Andrew’s hand was warm and strong around hers. “Your family isn’t your entire
identity. You’re still Sylvia Bergstrom—a strong, capable woman. A quilter, a teacher, a friend, and the woman I love. What you learned from that book doesn’t change any of that.”

“But it changes nearly everything else.” All her life Sylvia had prided herself on being descended from Hans and Anneke Bergstrom—courageous pioneers, valiant Abolitionists, founders of a family and a fortune. She had long since come to terms with Gerda’s revelations that her ancestors were not the heroes she had believed them to be, but now her ancestors might not even be her ancestors.

Sylvia corrected herself. Her parents were still her parents; their parents were still her grandparents. It was the link to Hans and Anneke that was in question, nothing more. But that was so much.

“Would it be so bad to be Joanna’s great-granddaughter?” asked Andrew gently.

“No.” Sylvia had responded automatically, but then she forced herself to consider the question more thoroughly. Gradually, within the dizzying mix of emotions flooding her, she recognized wonder, intrigue, and awe. “I would be proud to be that brave woman’s descendant.” Then, in a painful flash of insight, she realized who else she would be related to, if Joanna were her great-grandmother.

“I had not wanted to believe we had slave owners in the family.” She paused, her throat constricted with emotion. “And now I discover I might be the great-granddaughter of a monster who not only owned slaves but raped and tortured them as well.”

“Don’t think about him,” urged Andrew. “Joanna didn’t when she held her son. She only thought of how much she loved him.”

“I would like very much to forget Josiah Chester, but if I am going to accept part of my heritage, I must accept all of it.”

“Let’s not forget, you don’t know for certain whether it
is
your heritage. We’re jumping to conclusions a bit, don’t you think? Anneke could have been David’s mother, just as you’ve always believed.”

Sylvia was about to retort that Gerda would have had little need to expose the family secret in that case, but then she reconsidered. There were other branches of the family besides her own; perhaps they were the ones Gerda had sought to protect.

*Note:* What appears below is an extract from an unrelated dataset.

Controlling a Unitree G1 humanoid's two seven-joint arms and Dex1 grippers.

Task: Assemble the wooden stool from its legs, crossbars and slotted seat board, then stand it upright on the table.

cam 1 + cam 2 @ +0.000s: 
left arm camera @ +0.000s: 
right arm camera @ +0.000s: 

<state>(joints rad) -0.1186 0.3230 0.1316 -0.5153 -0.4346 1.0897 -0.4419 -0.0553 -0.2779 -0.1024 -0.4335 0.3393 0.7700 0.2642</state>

And there was Gerda’s desire to make known Joanna’s story, since the vow Anneke had exacted had nearly banished her from memory. It was entirely possible—in fact, even likely—that Sylvia’s heritage was exactly what she had always believed it to be.

She didn’t suppose she would ever know for certain.

 

Sylvia spent two days contemplating how much she would reveal about Gerda’s revelations and to whom. Her friends knew only that she had finished the memoir and that something she had read there troubled her, but thankfully, rather than pester her with questions, they allowed her time alone to think.